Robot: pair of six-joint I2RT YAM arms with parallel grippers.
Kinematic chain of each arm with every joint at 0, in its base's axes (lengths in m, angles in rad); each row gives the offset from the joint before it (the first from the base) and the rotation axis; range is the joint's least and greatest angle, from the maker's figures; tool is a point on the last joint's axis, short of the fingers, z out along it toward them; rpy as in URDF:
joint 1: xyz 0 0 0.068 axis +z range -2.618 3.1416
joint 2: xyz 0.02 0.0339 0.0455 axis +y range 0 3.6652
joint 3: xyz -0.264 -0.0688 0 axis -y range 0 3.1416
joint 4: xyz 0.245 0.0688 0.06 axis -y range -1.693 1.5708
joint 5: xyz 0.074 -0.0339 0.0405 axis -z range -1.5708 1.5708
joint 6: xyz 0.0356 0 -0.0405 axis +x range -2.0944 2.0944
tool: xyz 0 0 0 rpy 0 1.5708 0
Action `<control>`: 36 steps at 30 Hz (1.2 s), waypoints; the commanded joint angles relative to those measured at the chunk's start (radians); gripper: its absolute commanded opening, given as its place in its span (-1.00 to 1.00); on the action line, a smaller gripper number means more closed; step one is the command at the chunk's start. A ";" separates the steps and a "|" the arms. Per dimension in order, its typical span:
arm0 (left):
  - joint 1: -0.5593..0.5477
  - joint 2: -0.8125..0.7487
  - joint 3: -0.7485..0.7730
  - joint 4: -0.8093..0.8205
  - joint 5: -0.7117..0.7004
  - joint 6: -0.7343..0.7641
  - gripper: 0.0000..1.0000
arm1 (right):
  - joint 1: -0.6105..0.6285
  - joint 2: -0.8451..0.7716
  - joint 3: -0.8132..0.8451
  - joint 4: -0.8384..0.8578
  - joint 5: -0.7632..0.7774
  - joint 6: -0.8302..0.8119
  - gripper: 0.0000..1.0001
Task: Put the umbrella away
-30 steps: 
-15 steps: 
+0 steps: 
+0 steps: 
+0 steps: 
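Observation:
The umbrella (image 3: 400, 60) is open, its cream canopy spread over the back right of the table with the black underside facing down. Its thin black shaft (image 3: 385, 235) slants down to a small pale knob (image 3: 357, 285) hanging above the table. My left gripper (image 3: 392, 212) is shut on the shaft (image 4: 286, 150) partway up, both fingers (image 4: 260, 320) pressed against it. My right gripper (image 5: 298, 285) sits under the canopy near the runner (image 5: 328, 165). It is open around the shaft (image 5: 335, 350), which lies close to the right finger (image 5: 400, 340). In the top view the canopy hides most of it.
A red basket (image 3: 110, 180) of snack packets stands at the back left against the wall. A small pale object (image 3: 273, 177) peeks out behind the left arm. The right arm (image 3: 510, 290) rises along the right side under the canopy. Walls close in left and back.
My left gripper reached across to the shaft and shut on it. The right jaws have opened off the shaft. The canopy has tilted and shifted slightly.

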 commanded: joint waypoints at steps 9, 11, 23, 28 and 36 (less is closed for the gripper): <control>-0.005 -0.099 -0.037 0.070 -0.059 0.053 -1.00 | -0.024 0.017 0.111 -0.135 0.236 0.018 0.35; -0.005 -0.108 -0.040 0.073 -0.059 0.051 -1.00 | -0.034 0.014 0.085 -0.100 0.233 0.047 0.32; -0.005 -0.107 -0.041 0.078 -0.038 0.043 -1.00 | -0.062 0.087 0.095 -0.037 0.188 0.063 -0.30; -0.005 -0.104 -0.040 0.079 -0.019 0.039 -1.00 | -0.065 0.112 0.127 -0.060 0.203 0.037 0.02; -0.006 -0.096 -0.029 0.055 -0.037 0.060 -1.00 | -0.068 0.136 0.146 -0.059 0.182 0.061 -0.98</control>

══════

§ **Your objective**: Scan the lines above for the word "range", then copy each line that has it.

§ **Result**:
Kinematic chain of each arm with every joint at 0, in its base's axes (lengths in m, angles in rad); each row gives the offset from the joint before it (the first from the base) and the rotation axis; range is the joint's least and greatest angle, from the maker's figures; tool is a point on the last joint's axis, short of the fingers, z out along it toward them; rpy as in URDF:
joint 1: xyz 0 0 0.068 axis +z range -2.618 3.1416
joint 2: xyz 0.02 0.0339 0.0455 axis +y range 0 3.6652
joint 3: xyz -0.264 -0.0688 0 axis -y range 0 3.1416
joint 4: xyz 0.245 0.0688 0.06 axis -y range -1.693 1.5708
joint 5: xyz 0.074 -0.0339 0.0405 axis -z range -1.5708 1.5708
joint 6: xyz 0.0356 0 -0.0405 axis +x range -2.0944 2.0944

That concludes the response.